La Santísima Trinidad
Para el día de hoy (16/06/19)
Evangelio según San Juan 16, 12-15
En verdad, somos muy limitados. Las mujeres y los hombres más sabios y eruditos lo entienden bien, y cuanto más profundas y profusas son sus reflexiones y sus escritos, más grande intuyen el abismo que los separa de explicitar la eternidad. Nuestros lenguajes abundan en términos más no son Logos, Palabra infinita de Dios.
Por eso, frente a la inmensidad del misterio a veces es mejor callar, acallar tanta bulla y escuchar con atención, dejarse imbuir toda la existencia por ese infinito que tiene nombre y rostro, volvernos nuevamente niños capaces de asombros, corazones ligeros de tantas maravillas.
Aún cuando el abismo -para nuestros medios escasos- es imposible de atravesar, un puente se nos ha tendido.
Jesucristo, sacerdote absoluto, es camino, es verdad y es vida desde y hacia Dios. Porque hay cuestiones en las que no se navega con la razón, sino que es preciso sumergirse con el co-razón.
Por Jesús de Nazareth sabemos que el Dios del universo es amor, vida que se comunica a perpetuidad, común unidad de vida, de afectos, de ternura, de liberación y justicia. Un amor tan grande que sale al encuentro de la humanidad en sus mismos huesos y sangre para acampar en estas soledades, para que la historia se transforme de una vez y para siempre.
Porque el Dios de Jesús es un Dios que salva, que sólo vé hijas e hijos, que rescata a los extraviados, sana a los enfermos y libera a los cautivos. No es el dios severo, juez y rápido castigador que por un lado nos manda amar y por el otro, con admoniciones duras como látigos, reparte sin vacilaciones infiernos constantes.

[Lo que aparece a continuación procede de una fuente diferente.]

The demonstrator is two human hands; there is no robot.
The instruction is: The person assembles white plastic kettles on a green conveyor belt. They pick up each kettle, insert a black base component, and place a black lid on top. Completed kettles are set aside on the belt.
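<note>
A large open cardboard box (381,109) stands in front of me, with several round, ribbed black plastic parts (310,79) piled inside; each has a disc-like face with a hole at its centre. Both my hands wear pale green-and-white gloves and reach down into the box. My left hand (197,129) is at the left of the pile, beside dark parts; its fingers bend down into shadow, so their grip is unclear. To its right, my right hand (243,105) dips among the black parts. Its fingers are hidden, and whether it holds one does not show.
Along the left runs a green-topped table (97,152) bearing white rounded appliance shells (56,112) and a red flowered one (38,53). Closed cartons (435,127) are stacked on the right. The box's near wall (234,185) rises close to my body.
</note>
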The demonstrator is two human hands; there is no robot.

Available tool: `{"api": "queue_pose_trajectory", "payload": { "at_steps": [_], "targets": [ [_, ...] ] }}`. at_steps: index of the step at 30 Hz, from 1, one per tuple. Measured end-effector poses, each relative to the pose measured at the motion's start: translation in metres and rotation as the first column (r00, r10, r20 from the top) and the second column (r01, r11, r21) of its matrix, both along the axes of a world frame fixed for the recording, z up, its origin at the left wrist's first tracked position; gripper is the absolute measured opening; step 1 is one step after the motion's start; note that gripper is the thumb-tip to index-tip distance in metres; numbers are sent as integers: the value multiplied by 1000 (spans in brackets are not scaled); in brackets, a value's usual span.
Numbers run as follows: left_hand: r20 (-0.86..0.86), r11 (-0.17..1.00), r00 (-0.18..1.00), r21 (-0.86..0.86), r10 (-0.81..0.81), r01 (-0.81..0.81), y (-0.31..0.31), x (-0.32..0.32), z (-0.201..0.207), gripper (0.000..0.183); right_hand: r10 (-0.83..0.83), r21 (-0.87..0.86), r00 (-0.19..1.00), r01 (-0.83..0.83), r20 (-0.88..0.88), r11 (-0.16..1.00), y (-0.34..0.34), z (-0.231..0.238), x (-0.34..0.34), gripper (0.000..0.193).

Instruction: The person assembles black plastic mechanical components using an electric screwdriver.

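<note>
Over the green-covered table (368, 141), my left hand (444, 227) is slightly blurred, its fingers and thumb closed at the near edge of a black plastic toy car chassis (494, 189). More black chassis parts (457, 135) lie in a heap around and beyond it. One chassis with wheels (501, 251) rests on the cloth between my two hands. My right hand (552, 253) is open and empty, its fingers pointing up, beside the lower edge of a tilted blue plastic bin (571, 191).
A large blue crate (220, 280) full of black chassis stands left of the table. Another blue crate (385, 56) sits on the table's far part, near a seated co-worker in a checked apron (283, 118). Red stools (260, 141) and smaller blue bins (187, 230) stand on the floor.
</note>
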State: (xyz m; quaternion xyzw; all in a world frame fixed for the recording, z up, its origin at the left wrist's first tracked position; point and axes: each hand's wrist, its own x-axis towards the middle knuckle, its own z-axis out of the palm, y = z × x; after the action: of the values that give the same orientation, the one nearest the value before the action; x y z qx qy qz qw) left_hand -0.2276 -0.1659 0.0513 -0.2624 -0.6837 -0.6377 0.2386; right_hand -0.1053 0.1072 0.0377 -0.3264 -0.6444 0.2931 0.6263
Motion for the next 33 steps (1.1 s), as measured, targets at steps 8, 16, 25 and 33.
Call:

La Salvación se nos ofrece en bondad extrema pero también en total libertad. Porque es ese amor el que ante todo nos quiere íntegros, libres, y este Dios es Padre y Madre que nos cuida y protege, es Hijo y hermano mayor que nos salva, es Espíritu que nos enciende y sostiene.
Celebrar la Santísima Trinidad no puede tener otro signo que el de la alegría de sabernos reconocidos siempre, destinatarios de abrazos sinceros, degustadores de trascendencia en lo cotidiano, de eternidad en el aquí y ahora, de vida que se nos brinda y que a su vez proyectamos y compartimos porque, aún no perteneciéndonos, se nos ha confiado a nuestras torpes manos, con una confianza asombrosa que no tiene parangón con la poca fé que a menudo depositamos en su corazón sagrado.
Dios por nosotros, Dios con nosotros, Dios en nosotros.